BY: GORDON MCILWAIN - DIRECTOR OF LEARNING & DEVELOPMENT / MUNCIE POWER
Whether gear, vane or piston pump, there may come a time when you have to replace your hydraulic pump. When your equipment isn’t working properly and you have narrowed the problem down to a hydraulic pump that needs to be replaced, what do you need to know?
WHY DID THE PUMP FAIL?
The pump may simply be worn out – they do have a natural lifespan, as they are a wearable item in a hydraulic system. Although it is not possible to give an average lifespan given the different types of pumps and widely varying hours of operation, in general you can expect many years of good operation from a hydraulic pump in most truck mounted hydraulic systems. However, the life of a hydraulic pump might be much longer than what you are experiencing. Here are some questions you should ask:
Has the equipment been operating acceptably with this pump for a number of years without incident, and has the decline in performance been gradual over a longer period of time?

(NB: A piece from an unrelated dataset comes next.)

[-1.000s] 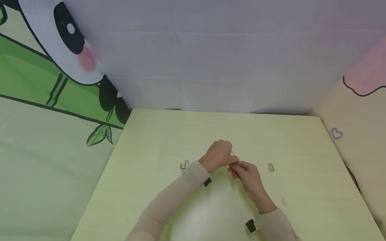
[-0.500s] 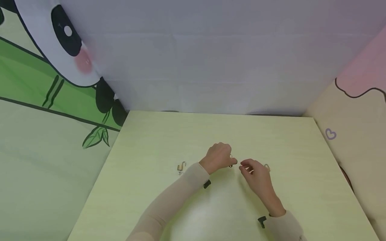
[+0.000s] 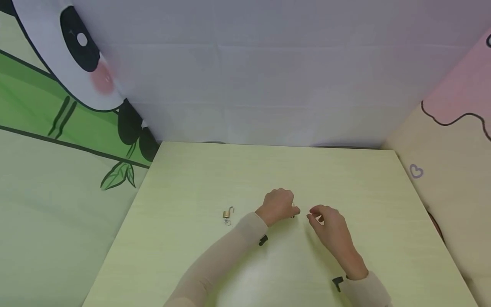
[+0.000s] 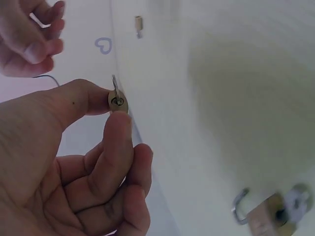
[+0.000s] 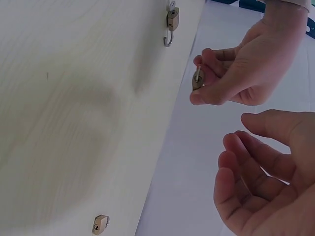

If so, then maybe the pump has just reached the end of its expected life.
In this case, you’ll need to get the pump make and model number so that you can make sure that your replacement will be correct – either with an exact replacement or with another make that has the same operating specifications.
In any case, when replacing a failed hydraulic pump you will want to make sure to use this opportunity to also change out your hydraulic fluid (or at the very least use a filter cart and filter your oil). In the process of failing, your pump has introduced contaminants into your hydraulic system that you want to remove before they damage your new pump or any other hydraulic component. *You will want to change your filter element(s) when you install your new pump, and then change it (them) out after a break-in period on your new pump.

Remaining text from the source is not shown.